Naturally, I was disappointed that he wasn’t going to be my roommate, but I got over it because I would’ve gone with Depeche Mode, too. Over the years we remained very close friends. He was the one guy who could get me to come to some shitty bar at three in the morning to shoot pool and goof on people. He was one of the few people I’ve ever known who could consistently make me laugh so hard I couldn’t breathe and had to reach for an inhaler. He is the only person that I would have bailed out of jail, sponsored in rehab or donated sperm for. I have thanked him in previous issues and in my first issue, I ran a picture he painted on the wall of my apartment of Fred Flintstone and Barney Rubble doing whippets. We had so many inside jokes that people must have thought we were the most unfunny assholes ever, but we were hilarious. I could do a whole issue of this zine full of Jay stories and maybe someday I will because someone besides me and Jay ought to know what was done in the name of fun.
When my wife and I moved in together in NYC in 1995, we were starting to mature little by little. We shared a small studio apartment and paid our own way, but Jay was still living with his parents (and probably still is even though he’s gotta be thirty-four by now). Sometimes on the weekends we’d go to a park or on a quest for ice cream. But Jay was always in the bars picking up girls and spending all his money on drugs. He was never going to grow up because being a juvenile really was his true self and he was very comfortable with it. I could never fault him for it because if Jay was anything, he was always consistent. The rest of us did change, no doubt about it.

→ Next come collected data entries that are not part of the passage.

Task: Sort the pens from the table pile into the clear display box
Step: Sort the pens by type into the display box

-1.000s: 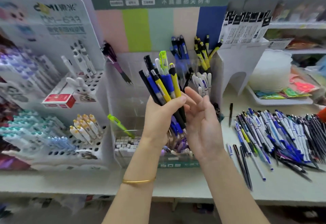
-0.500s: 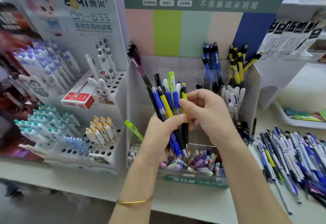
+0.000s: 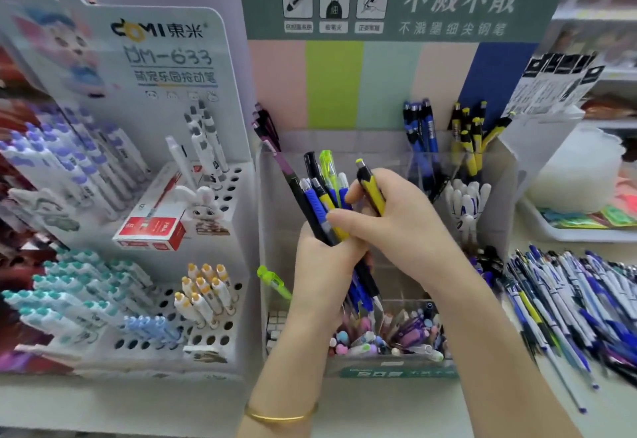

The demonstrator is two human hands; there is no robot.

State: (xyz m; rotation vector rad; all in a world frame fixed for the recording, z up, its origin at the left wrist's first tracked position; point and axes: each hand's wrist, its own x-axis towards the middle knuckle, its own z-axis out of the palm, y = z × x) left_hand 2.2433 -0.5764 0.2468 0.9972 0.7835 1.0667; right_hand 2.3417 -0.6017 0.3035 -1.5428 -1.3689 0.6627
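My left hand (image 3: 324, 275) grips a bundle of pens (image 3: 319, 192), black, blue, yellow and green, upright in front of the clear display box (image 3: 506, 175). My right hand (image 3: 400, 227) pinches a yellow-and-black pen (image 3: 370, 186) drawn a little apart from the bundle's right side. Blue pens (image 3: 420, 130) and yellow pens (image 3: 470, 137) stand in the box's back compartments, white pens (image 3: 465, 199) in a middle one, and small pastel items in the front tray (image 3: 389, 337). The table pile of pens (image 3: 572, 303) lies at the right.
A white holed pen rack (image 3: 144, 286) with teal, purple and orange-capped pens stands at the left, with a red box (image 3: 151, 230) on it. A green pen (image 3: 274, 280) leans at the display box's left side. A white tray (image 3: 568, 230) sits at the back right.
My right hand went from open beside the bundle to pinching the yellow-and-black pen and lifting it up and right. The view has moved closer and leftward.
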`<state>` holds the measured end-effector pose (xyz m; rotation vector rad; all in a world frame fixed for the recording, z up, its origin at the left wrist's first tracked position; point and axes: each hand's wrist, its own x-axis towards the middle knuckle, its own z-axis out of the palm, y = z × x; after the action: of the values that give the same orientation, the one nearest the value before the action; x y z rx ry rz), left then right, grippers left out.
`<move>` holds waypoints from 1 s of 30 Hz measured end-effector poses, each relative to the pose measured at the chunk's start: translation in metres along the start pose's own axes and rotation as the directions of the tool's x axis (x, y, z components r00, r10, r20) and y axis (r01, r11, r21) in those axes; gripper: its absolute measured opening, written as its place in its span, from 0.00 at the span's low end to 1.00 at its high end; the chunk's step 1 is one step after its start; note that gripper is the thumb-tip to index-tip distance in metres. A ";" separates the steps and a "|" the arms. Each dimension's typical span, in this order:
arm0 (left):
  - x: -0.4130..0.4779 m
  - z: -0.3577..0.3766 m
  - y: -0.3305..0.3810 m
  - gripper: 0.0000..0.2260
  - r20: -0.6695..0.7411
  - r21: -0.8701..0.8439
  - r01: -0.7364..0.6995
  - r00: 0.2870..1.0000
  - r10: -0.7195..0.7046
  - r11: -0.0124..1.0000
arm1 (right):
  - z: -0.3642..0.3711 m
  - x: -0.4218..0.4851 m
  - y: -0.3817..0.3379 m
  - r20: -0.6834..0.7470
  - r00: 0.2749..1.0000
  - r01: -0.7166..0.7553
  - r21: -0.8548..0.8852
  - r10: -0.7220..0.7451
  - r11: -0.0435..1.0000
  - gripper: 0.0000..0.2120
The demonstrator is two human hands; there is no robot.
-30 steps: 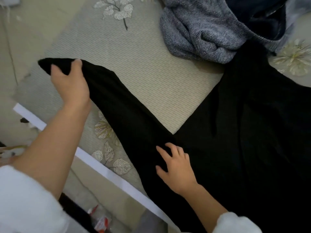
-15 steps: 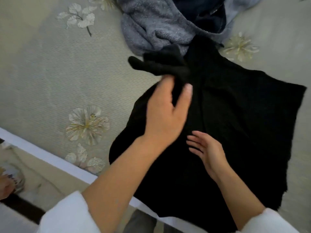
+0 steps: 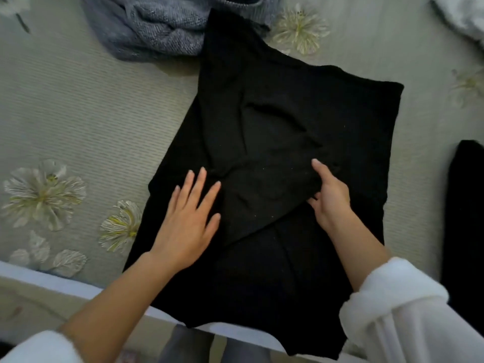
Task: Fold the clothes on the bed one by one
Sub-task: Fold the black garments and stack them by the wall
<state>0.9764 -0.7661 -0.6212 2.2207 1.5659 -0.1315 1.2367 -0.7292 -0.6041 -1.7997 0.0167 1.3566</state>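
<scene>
A black garment (image 3: 282,106) lies spread on the bed (image 3: 78,106), with one sleeve folded across its middle. My left hand (image 3: 188,221) rests flat on the garment's left part, fingers straight and spread. At the right end of the folded sleeve my right hand (image 3: 331,200) holds the cloth, thumb on top and fingers curled under the sleeve's edge. The garment's lower hem hangs over the bed's near edge.
A grey knitted garment (image 3: 157,24) is bunched at the top, touching the black one. Another black piece (image 3: 466,205) lies at the right edge, and something white (image 3: 463,14) in the top right corner. The bed's white front edge (image 3: 39,279) runs along the bottom left.
My left hand carried the long sleeve from the far left over onto the garment's body and now lies flat. My right hand moved right to the sleeve's end. The view shifted right.
</scene>
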 end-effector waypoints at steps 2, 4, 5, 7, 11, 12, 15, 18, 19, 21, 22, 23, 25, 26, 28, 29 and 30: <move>-0.002 0.002 -0.004 0.27 -0.027 0.017 0.016 1.000 -0.015 1.000 | 0.009 0.004 -0.010 -0.062 0.996 0.063 -0.047 -0.065 0.997 0.06; -0.003 0.002 -0.002 0.27 -0.058 0.002 0.052 0.997 -0.052 0.999 | 0.012 0.004 -0.025 -0.144 0.960 0.222 -0.134 -0.240 0.966 0.06; -0.003 0.003 -0.001 0.27 -0.063 -0.011 0.068 0.996 -0.068 0.998 | 0.010 0.006 -0.033 -0.174 0.921 0.318 -0.180 -0.349 0.931 0.09; -0.005 0.013 0.002 0.27 -0.041 -0.015 0.078 0.996 -0.079 0.997 | 0.000 0.014 -0.046 -0.207 0.853 0.425 -0.260 -0.480 0.867 0.12; -0.014 0.035 -0.007 0.26 0.039 0.014 0.125 0.991 -0.126 0.992 | -0.024 0.036 -0.048 -0.200 0.943 0.211 -0.258 -0.265 0.943 0.25; -0.015 0.037 -0.009 0.26 0.031 0.014 0.139 0.990 -0.139 0.990 | -0.027 0.042 -0.049 -0.186 0.962 0.146 -0.259 -0.197 0.955 0.28; -0.019 0.038 -0.011 0.26 0.004 0.015 0.150 0.989 -0.150 0.989 | -0.031 0.040 -0.051 -0.184 0.939 0.216 -0.340 -0.290 0.915 0.24; -0.015 0.056 -0.015 0.26 0.068 0.045 0.043 0.997 -0.046 0.998 | -0.057 0.039 -0.018 -0.347 0.818 0.203 -0.572 -0.459 0.795 0.27; -0.016 0.058 -0.019 0.26 0.066 0.055 0.059 0.996 -0.063 0.997 | -0.059 0.039 -0.006 -0.287 0.763 0.225 -0.723 -0.579 0.654 0.29; -0.015 0.059 -0.019 0.26 0.049 0.066 0.093 0.994 -0.096 0.993 | -0.056 0.025 0.019 -0.036 0.691 0.301 -0.894 -0.722 0.332 0.32; -0.015 0.060 -0.017 0.26 0.046 0.061 0.098 0.994 -0.101 0.993 | -0.052 0.018 0.028 0.113 0.666 0.364 -0.912 -0.737 0.190 0.33; -0.015 0.061 -0.014 0.26 0.037 0.055 0.099 0.994 -0.101 0.994 | -0.050 0.013 0.041 0.260 0.668 0.424 -0.903 -0.697 0.070 0.33; -0.013 0.062 -0.011 0.26 0.006 0.039 0.116 0.993 -0.116 0.993 | -0.052 0.003 0.074 0.472 0.711 0.498 -0.861 -0.521 -0.102 0.32; -0.012 0.062 -0.009 0.26 -0.005 0.031 0.128 0.992 -0.128 0.991 | -0.055 0.001 0.090 0.514 0.736 0.497 -0.852 -0.440 -0.165 0.31; -0.013 0.062 -0.006 0.26 -0.026 0.032 0.126 0.992 -0.125 0.991 | -0.059 -0.002 0.109 0.492 0.784 0.439 -0.871 -0.379 -0.222 0.30; -0.013 0.063 -0.007 0.26 -0.032 0.033 0.119 0.993 -0.118 0.992 | -0.059 -0.002 0.112 0.473 0.786 0.419 -0.881 -0.398 -0.221 0.29; -0.012 0.063 -0.008 0.26 -0.034 0.032 0.117 0.993 -0.116 0.993 | -0.056 -0.002 0.112 0.465 0.785 0.411 -0.885 -0.410 -0.218 0.29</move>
<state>0.9753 -0.7989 -0.6771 2.1667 1.7229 -0.1584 1.2263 -0.8364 -0.6686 -2.4799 -2.0230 0.6678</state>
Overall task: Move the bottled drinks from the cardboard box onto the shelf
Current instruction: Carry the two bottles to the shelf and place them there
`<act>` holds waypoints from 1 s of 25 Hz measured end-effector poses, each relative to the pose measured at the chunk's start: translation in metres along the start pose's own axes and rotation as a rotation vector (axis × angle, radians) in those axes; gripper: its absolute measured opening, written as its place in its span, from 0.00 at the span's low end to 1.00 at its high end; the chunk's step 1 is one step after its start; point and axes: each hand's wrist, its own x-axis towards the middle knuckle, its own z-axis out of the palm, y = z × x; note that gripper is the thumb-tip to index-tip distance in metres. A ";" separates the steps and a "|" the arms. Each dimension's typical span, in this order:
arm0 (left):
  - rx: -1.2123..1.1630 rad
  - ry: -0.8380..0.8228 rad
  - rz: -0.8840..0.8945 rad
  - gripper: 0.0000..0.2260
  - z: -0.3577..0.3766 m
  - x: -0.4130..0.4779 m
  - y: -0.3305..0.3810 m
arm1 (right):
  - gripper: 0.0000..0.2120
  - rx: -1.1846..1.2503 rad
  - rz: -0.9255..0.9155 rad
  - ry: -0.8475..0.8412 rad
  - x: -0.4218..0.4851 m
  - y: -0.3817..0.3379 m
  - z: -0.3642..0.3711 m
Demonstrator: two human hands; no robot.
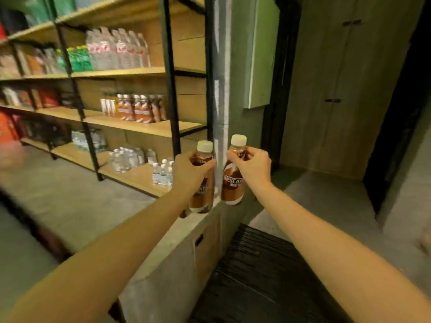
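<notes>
Left hand: curled round left bottle.
Right hand: right bottle pinched near cap.
Risk: shelved bottles could be toppled by crowding.

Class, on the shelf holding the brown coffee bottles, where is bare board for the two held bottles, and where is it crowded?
Free: bare board right of the coffee row, up to the black post; another patch left of the row. Crowded: the row itself, packed tight.
</notes>
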 end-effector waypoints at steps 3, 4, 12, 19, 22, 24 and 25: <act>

The thing that tore it was that I asked him to be the best man at my wedding about six months before the big day. I had asked him a number of times when we were drunk and marriage seemed like a joke that was played on other people, but neither of us ever thought any woman would put up with us. We also thought we would never get tied down because when Chris was married to the cunt, we didn’t even refer to her by name, we just made the sound of a whip cracking, and that was never going to happen to free spirits like us. About three months before the wedding we were out in some bar and he was hitting on a girl as usual. He paged some guy to the pay phone and then we sat there in the booth waiting for a coke dealer to join us. When the dealer arrived, the whole transaction completely skeeved me out. It was like walking in on your mom sucking her brother’s dick: you’re like, What the fuck? Jay bought a few hundred dollars worth of coke and it really freaked me out. It also literally broke my heart because he spent as much on coke as it would have cost him to be part of my wedding. When the dealer left, Jay explained that girls would be more interested in banging him if he had coke to share. Yeah, they’re called “coke whores,” and they’re about as stylish as draping your neck in a dead, disemboweled and dried-out animal. It’s not recreational drug use if you’re the only one doing drugs. If you can’t enjoy hanging out and talking with your friends without doing hard drugs the whole time, you may have a problem.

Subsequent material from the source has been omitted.